Ghassan, 79 ans, Place du Général De Gaulle, Toulouse

Je suis né au Maroc, dans la région de Tanger. J'y ai passé mon enfance avec mes parents, mon frère et ma soeur. À dix-sept ans je suis parti en Espagne avec mon frère pour travailler dans les cultures d'orange. La cueillette se faisait à la main, avec des ciseaux. C'était bien plus physique que ce que l'on pense. Nous vivions chez un cousin de mon père. La communauté marocaine est très présente dans le sud de l'Espagne, les deux pays sont quasiment voisins, séparés par les quelques kilomètres du détroit de Gibraltar. J'ai vécu une dizaine d'années en Espagne. C'est là-bas que j'ai rencontré ma femme, Marocaine elle aussi. Par contre nous sommes rentrés au Maroc pour nous marier.

Je suis arrivé en France en 1965. Nous ne sommes pas allé bien loin puisque nous nous sommes directement installés à Toulouse. Il n'était pas question pour moi de perdre contact avec l'Espagne et indirectement le Maroc. Je suis très influencé par les trois cultures. Je parle d'ailleurs les trois langues. Mes enfants parlaient espagnole quand ils étaient petits mais ils ont perdu avec le temps.

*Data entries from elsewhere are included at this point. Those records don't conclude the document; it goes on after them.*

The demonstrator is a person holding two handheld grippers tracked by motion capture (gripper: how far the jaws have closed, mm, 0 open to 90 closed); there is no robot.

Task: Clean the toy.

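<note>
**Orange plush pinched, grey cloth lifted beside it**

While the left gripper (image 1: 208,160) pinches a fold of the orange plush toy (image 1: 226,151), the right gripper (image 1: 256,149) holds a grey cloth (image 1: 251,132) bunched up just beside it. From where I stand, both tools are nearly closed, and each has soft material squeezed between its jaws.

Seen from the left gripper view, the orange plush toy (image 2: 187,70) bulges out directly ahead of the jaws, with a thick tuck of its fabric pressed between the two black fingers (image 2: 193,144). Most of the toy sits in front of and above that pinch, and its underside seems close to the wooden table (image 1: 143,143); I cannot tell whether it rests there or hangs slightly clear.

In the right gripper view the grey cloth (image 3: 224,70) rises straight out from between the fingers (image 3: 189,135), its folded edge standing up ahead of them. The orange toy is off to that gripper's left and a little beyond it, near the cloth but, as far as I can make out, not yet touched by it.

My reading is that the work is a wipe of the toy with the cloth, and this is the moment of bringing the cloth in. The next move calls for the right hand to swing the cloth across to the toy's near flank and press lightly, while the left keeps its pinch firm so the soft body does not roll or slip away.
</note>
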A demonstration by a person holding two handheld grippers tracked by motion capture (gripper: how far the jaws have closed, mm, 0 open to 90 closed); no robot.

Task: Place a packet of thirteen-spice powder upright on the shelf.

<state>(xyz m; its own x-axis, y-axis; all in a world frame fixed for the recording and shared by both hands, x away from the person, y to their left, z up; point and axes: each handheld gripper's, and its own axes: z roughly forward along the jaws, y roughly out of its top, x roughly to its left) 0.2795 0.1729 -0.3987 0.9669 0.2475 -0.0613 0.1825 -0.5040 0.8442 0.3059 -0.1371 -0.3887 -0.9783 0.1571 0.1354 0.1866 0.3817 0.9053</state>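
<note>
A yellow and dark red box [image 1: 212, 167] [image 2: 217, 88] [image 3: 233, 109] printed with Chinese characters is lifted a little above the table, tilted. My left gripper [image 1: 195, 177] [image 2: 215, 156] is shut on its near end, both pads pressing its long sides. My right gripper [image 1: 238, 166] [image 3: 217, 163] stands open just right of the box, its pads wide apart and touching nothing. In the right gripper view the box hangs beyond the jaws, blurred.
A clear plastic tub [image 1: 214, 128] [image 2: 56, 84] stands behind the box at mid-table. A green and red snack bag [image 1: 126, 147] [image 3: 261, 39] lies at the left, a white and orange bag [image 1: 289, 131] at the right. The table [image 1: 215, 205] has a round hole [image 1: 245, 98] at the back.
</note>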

L'ainée vit en région parisienne, elle travaille beaucoup donc on ne la voit pas très souvent. Sa soeur habite à Perpignan, ce qui est nettement moins loin pour nous. Même si nous avons encore la santé, je ne peux plus conduire et le train est assez stressant pour des personnes qui ne sont plus toutes jeunes. Et puis je me plais bien à Toulouse, je n'ai pas besoin d'aller voir ailleurs.

On a la culture des cafés, des terrasses. J'ai beaucoup d'amis Maghrébins ici. On se retrouve dans les parcs ou dans le café que le fils d'un d'entre eux tient, rue de la Colombette.

C'est ce que je préfère ici, cette ambiance, les gens dehors, c'est un peu le lien entre les différentes villes où j'ai vécu. Après comme partout il y a des problèmes, certains boivent trop, font trop la fête.

Mais je préfère une ville où les gens vivent plutôt que les coins où les gens restent chez eux.